Já para LCI e LIG, o CMN especificou as modalidades de crédito imobiliário aceitas como lastro, com foco em operações de efetiva natureza imobiliária. A resolução também amplia o prazo mínimo de vencimento dos títulos emitidos de 90 dias para 12 meses.
"A regra antiga, que permitia emissões com o prazo mínimo mais curto, fazia com que os bancos emitissem LCIs e LCAs com vencimento longo mas com opção de resgate após o período de carência de 90 dias. Por isso, muitos investidores as utilizavam como opções de liquidez, esvaziando a demanda por CDBs com liquidez diária e fundos DI com resgate em D+0. A mudança deve fomentar uma demanda maior por essas duas alternativas", avalia Nunes, da Paramis.

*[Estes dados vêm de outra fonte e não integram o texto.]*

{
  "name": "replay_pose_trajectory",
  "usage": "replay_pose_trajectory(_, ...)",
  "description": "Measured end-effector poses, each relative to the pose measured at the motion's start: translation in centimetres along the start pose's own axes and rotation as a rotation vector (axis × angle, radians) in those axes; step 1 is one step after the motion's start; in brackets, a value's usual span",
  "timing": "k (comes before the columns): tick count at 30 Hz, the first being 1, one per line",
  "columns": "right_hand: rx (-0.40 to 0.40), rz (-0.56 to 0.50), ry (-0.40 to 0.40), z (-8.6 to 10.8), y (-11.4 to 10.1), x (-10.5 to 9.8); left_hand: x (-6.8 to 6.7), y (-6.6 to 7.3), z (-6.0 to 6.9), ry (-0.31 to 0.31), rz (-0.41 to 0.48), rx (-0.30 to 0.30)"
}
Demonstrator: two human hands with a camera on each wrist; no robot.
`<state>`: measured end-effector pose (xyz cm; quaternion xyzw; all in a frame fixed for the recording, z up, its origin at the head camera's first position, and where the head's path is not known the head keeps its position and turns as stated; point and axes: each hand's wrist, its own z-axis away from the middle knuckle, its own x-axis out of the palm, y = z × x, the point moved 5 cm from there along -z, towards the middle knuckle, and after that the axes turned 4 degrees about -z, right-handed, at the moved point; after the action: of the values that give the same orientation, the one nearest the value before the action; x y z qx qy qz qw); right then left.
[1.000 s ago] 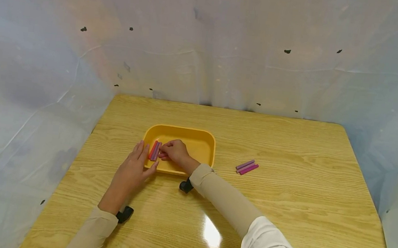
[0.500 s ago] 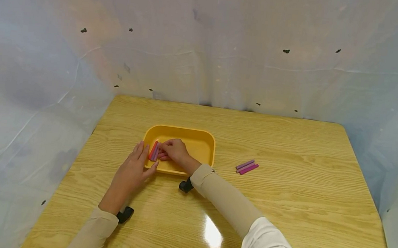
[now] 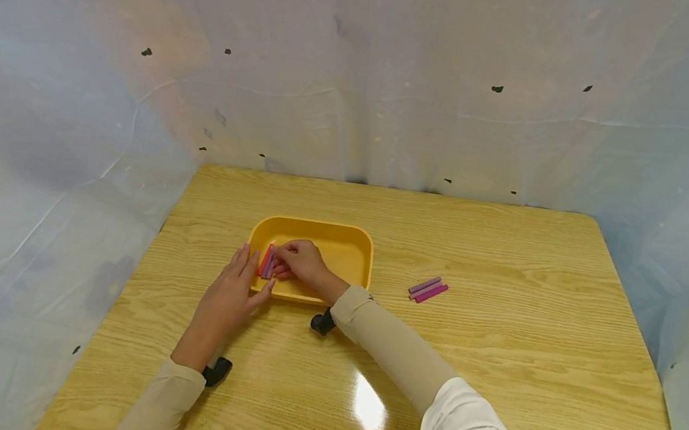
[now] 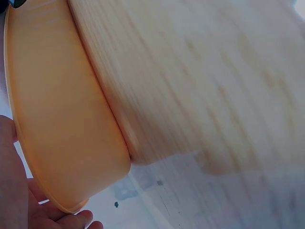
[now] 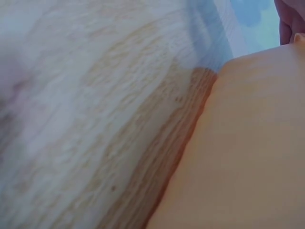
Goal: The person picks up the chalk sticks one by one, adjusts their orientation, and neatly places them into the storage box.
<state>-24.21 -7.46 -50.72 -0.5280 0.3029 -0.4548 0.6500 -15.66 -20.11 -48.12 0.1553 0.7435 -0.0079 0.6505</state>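
A shallow yellow tray (image 3: 349, 227) lies on the table, left of centre in the head view. Inside its left end are a red stick (image 3: 265, 260) and purple sticks (image 3: 269, 267) side by side, like chalk or clay sticks. My left hand (image 3: 232, 294) rests on the tray's left rim and near corner, fingers extended. In the left wrist view, fingertips (image 4: 81, 218) touch the tray's rim. My right hand (image 3: 304, 263) reaches into the tray, thumb and index finger pinching the rightmost purple stick, partly hidden by the fingers.
To the tray's right, a purple stick (image 3: 425, 285), a pale pink-purple stick (image 3: 425, 292) and a magenta stick (image 3: 432, 293) lie together on the wooden table (image 3: 504, 372). Plastic sheeting (image 3: 397, 73) rises behind the table and at both sides.
My right fingertips have shifted slightly left and now cover part of the purple sticks, which lie closer to the red one. The left hand has stayed in place.
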Motion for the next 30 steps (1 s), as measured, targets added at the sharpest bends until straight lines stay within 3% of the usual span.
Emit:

Os agentes do mercado imobiliário tiveram avaliações distintas sobre a resolução do CMN. "De forma geral, as medidas não devem contribuir para crescimento do funding do crédito imobiliário, aumentando o desafio de fortalecer as fontes alternativas aos recursos da poupança e do FGTS", afirmou a Associação Brasileira das Entidades de Crédito Imobiliário e Poupança (Abecip) em nota.
A Abecip apontou que a resolução do CMN reduziu o leque de operações elegíveis para lastro da Letra de Crédito Imobiliário (LCI) e mudou a regra de cômputo da Letra Imobiliária Garantida (LIG) no direcionamento dos recursos da poupança.
"Sobre a LIG, a mudança vai refletir diretamente na disponibilidade de lastro para o crescimento das emissões, ao suprimir a diferenciação entre LIGs de curto e longo prazo para fins do direcionamento da poupança", afirmou a Abecip. "Os cerca de R$ 15 bilhões de LIGs de longo prazo emitidos em 2023 provavelmente não se repetirão em 2024, tampouco teremos a renovação do estoque de R$ 112 bilhões em seus vencimentos por conta das novas medidas", acrescentou a entidade
No caso da LCI, a Abecip citou que a resolução estabeleceu a vedação da captação de recursos para o crédito imobiliário por meio de novas emissões com lastro em operações de empréstimos garantidos por alienação fiduciária ou hipoteca concedidos a pessoas jurídicas. "Aparentemente, a imposição de restrição à captação de recursos para atendimento de setores empresariais relevantes para a economia não se justifica, uma vez que essas operações são pouco representativas nos R$ 360 bilhões de estoque de LCI", disse a Abecip.
Já no caso dos Certificados de Recebíveis Imobiliários (CRIs), a Abecip apontou que as medidas do CMN afetarão, sobremaneira, o mercado de capitais, mas não terão impacto direto para o crédito imobiliário. Em 2023, da emissão total de R$ 48 bilhões em CRIs, cerca de 50% são de CRI lastreados em operações que foram restringidas pela nova resolução.
Para as incorporadoras, representadas pela Associação Brasileira de Incorporadoras Imobiliárias (Abrainc), as mudanças são positivas, já que a regra anterior permitia que muitas operações pouco relacionadas à construção tivessem o benefício da isenção fiscal. A Abrainc apontou que o mercado de letras imobiliárias gira em torno de R$ 460 bilhões e que direcionar o seu uso para o mercado de construção é fundamental para a geração de emprego e renda, já que os financiamentos são, geralmente, usados para a construção de empreendimentos.